TERMINATION OF EMPLOYMENT FOR CAUSE.
a.
The
Company may terminate employment of Executive at any time for any of the
following reasons, each of which is defined as "Cause:"
i.
commission of a felony, any crime of moral turpitude or any act of material
fraud or dishonesty;
ii.
misconduct involving fraud, dishonesty or illegality that could reasonably
be
expected to damage the Company, its business, operations or reputation, as
determined by the Board;
iii.
repeated failure to satisfactorily perform material services required under
this
Agreement in accordance with the requests of the Board;
iv.
willful misconduct or gross negligence in the performance of his duties;
v.
alcohol or illegal drug use or abuse which materially and adversely affects
the
Executive’s performance of his duties hereunder or the Company or its business,
operations or reputation;
vi.
disregard or violation of the legal rights of any employee of the Company or
of
the Company's policies regarding harassment or discrimination;
vii.
material violation of any policies of the Company, the effect of which would
be
materially adverse to the Company or its business, operations or reputation;
or
viii.
a
breach of any material provision of this Agreement (including, but not limited
to, any breach of Sections 3 or 10).
If
the
Company terminates the employment of the Executive for Cause, or if the
Executive resigns during the Term, the Company's obligations under this
Agreement to pay further compensation shall cease forthwith, except that the
Company will pay the Executive, within 30 days from the date of termination
of
his employment, in full and complete satisfaction of all of the Company's
obligations under this Agreement, (i) the Base Salary and, subject to submission
of all required documentation and the Company’s approval, reimbursable expenses
accrued (but unpaid) through the date of termination and (ii) any accrued but
unused vacation days paid at the rate of the Executive's Base Salary.

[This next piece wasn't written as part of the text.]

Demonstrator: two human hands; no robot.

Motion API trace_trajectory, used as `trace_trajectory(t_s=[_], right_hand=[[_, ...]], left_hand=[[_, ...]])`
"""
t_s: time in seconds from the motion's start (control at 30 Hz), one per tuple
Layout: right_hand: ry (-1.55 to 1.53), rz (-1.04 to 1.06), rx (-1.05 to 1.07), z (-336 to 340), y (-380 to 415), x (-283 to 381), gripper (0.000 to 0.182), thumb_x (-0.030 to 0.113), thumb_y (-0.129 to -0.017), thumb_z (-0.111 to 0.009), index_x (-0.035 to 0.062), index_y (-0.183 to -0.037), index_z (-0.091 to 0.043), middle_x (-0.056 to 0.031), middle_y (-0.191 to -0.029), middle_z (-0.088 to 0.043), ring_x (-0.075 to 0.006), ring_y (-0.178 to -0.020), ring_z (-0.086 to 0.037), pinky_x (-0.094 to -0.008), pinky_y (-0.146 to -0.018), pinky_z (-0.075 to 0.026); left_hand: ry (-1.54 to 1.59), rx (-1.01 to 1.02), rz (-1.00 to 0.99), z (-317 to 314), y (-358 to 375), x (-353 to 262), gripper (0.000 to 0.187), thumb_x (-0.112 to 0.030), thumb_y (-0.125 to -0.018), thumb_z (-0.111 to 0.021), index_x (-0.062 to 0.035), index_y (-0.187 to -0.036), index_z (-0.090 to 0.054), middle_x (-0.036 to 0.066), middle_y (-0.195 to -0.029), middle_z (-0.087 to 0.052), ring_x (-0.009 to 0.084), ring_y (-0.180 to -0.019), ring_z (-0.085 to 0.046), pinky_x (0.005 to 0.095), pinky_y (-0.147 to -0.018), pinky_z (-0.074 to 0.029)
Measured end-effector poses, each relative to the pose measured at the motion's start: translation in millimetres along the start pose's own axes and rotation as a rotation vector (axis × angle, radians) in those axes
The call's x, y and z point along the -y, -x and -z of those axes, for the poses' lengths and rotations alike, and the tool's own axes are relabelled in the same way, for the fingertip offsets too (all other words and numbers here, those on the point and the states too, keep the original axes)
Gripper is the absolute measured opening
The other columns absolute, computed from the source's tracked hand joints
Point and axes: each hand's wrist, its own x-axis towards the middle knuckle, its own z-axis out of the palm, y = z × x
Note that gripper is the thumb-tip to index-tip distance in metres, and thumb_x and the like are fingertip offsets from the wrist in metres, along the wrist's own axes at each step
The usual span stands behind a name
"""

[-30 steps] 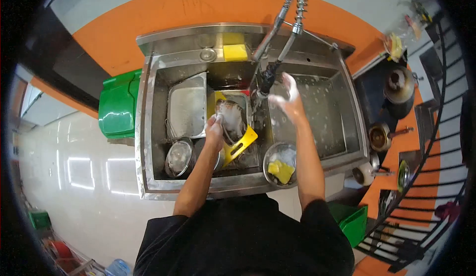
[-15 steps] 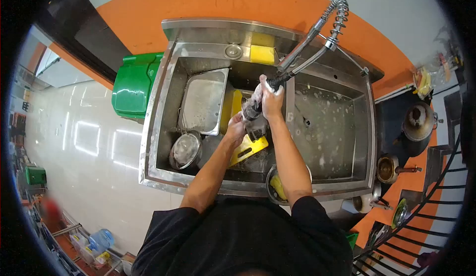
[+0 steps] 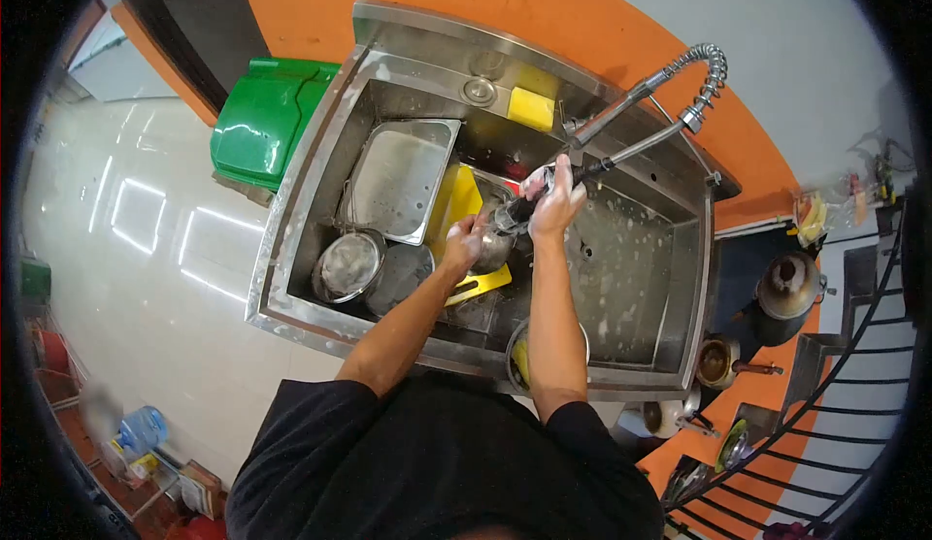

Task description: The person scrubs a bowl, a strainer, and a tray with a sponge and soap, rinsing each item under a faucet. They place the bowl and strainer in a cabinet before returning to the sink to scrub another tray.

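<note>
The left hand (image 3: pixel 463 245) is holding the edge of a round metal dish (image 3: pixel 493 251), its fingers closing on it. The right hand (image 3: pixel 555 200) is gripping a black sprayer (image 3: pixel 517 212), with white suds showing on its fingers. The sprayer's tip is pointing at the dish, just beside the left fingers. A yellow board (image 3: pixel 482 286) is lying just below those fingers. A metal tray (image 3: pixel 402 177) is leaning to their left. A yellow sponge (image 3: pixel 531 109) is sitting past both hands' fingers.
</note>
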Motion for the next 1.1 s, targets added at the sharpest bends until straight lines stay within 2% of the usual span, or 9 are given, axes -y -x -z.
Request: trace_trajectory(t_s=[0.1,0.2,0.27,0.43,0.67,0.73,0.8,0.9,1.1], right_hand=[[-0.037,-0.021,-0.006,-7.1,12.7,5.0,0.045,0.03,-0.101,-0.047,0.0057,-0.062,-0.045,-0.0066,-0.051,-0.044,-0.018,-0.041,-0.041,-0.0342,-0.044,-0.04],[-0.071,0.016,0.002,-3.0,12.1,5.1,0.046,0.029,-0.101,-0.046,0.0048,-0.062,-0.044,-0.0066,-0.051,-0.042,-0.0184,-0.042,-0.041,-0.0343,-0.044,-0.039],[-0.005,0.092,-0.117,3.2,8.1,3.8,0.047,0.031,-0.101,-0.044,0.0045,-0.062,-0.043,-0.0068,-0.051,-0.043,-0.0181,-0.042,-0.041,-0.0343,-0.044,-0.039],[0.01,0.102,-0.018,9.0,18.6,1.8,0.048,0.032,-0.102,-0.043,0.0048,-0.062,-0.042,-0.0068,-0.051,-0.042,-0.0182,-0.042,-0.041,-0.034,-0.044,-0.04],[-0.127,0.244,-0.115,23.8,1.2,-0.3,0.046,0.034,-0.101,-0.046,0.0021,-0.067,-0.047,-0.0073,-0.055,-0.046,-0.0177,-0.045,-0.046,-0.0342,-0.044,-0.042],[-0.12,0.232,-0.099,25.1,5.5,-0.3,0.046,0.033,-0.101,-0.045,0.0018,-0.068,-0.047,-0.0072,-0.055,-0.046,-0.0173,-0.046,-0.046,-0.0341,-0.046,-0.042],[-0.108,0.183,-0.126,18.6,14.1,-3.8,0.047,0.035,-0.101,-0.046,0.0018,-0.068,-0.047,-0.0075,-0.055,-0.046,-0.0175,-0.046,-0.044,-0.0336,-0.047,-0.043],[-0.176,0.067,-0.05,10.2,24.5,-4.7,0.047,0.038,-0.1,-0.045,0.0034,-0.068,-0.045,-0.0078,-0.055,-0.045,-0.0191,-0.045,-0.044,-0.0349,-0.048,-0.044],[-0.18,-0.094,0.07,9.2,33.2,10.3,0.045,0.04,-0.101,-0.043,0.0082,-0.069,-0.044,-0.0062,-0.054,-0.043,-0.019,-0.041,-0.04,-0.0353,-0.043,-0.039]], left_hand=[[0.377,0.138,-0.268,-12.7,-1.4,22.0,0.014,-0.014,-0.094,-0.06,-0.002,-0.101,-0.065,0.002,-0.087,-0.065,0.011,-0.076,-0.057,0.027,-0.068,-0.047],[0.172,0.183,-0.198,-11.6,-5.7,35.1,0.024,-0.004,-0.089,-0.062,-0.001,-0.113,-0.064,0.006,-0.102,-0.069,0.014,-0.085,-0.063,0.0266,-0.076,-0.05],[0.234,-0.058,-0.194,-20.9,6.5,33.0,0.024,-0.004,-0.087,-0.065,-0.0001,-0.111,-0.064,0.006,-0.1,-0.069,0.0163,-0.085,-0.063,0.0289,-0.078,-0.05],[-0.169,-0.156,-0.217,-0.5,12.6,-1.9,0.035,-0.035,-0.093,-0.062,-0.001,-0.085,-0.067,0.015,-0.072,-0.065,0.0259,-0.069,-0.063,0.0407,-0.064,-0.048],[-0.462,-0.441,-0.42,10.4,8.0,4.7,0.042,-0.037,-0.095,-0.061,0.0001,-0.076,-0.064,0.011,-0.061,-0.058,0.0186,-0.057,-0.053,0.0378,-0.057,-0.041],[-0.178,-0.447,-0.191,16.0,4.7,5.3,0.048,-0.048,-0.09,-0.062,-0.0012,-0.078,-0.068,0.02,-0.071,-0.064,0.0359,-0.066,-0.061,0.0447,-0.062,-0.045],[-0.186,-0.386,-0.086,18.5,4.5,3.0,0.047,-0.046,-0.091,-0.062,-0.001,-0.08,-0.069,0.021,-0.074,-0.066,0.0362,-0.07,-0.064,0.0444,-0.065,-0.047],[-0.211,-0.218,-0.383,9.3,11.9,2.0,0.036,-0.037,-0.091,-0.062,-0.0009,-0.089,-0.069,0.022,-0.08,-0.067,0.0374,-0.077,-0.066,0.0449,-0.067,-0.049],[-0.935,0.284,-0.531,7.2,30.2,7.4,0.017,-0.018,-0.082,-0.061,-0.0086,-0.095,-0.067,0.018,-0.086,-0.068,0.0378,-0.085,-0.067,0.0487,-0.074,-0.053]])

Nothing
contained in this Section 7(a) shall be construed to alter the Executive's
right
under any stock option plan pursuant to which options have been issued to
Executive.
b.
If the
Executive dies during the Term, such death shall be deemed termination for
Cause
and the Company's obligation to Executive's estate shall be the same as those
for termination for Cause as defined in Section 7(a) above.
c.
If, as
a result of the Executive's disability or incapacity during the Term due to
physical illness or condition, or mental illness during the Term, the Executive
is unable to perform his duties hereunder for a consecutive 6-calendar week
period, or an aggregate period of 12 calendar weeks during any 12 months (or
such longer period as may be required to comply with the Family Leave Act or
other applicable law), the Company shall have the right, upon 10 days written
notice to the Executive, to terminate the Executive's employment under this
Agreement. Such a termination shall be deemed termination for Cause as defined
in Section 7(a) but shall in no case become effective until the date at which
the Company's long-term disability plan pays benefits to him.
d.
Any
alleged breach of this Agreement by either party shall not be deemed a breach
until such time as the breaching party shall have received written notice from
the non-breaching party setting forth the alleged breach ("Alleged Breach
Notice") and the breaching party shall not have cured (if curable) the breach
set forth in the Alleged Breach Notice in the 15 days (10 days in the case
where
the alleged breach relates to a default in payment) after receipt of such
Alleged Breach Notice. If the breach set forth in the Alleged Breach Notice
is
not curable and has not resulted in a substantive and material adverse effect
on
the party sending the Alleged Breach Notice, the Company and the Executive
shall, at the request of the other, attempt to meet and discuss such alleged
breach before resorting to remedies or rights under this Agreement or otherwise.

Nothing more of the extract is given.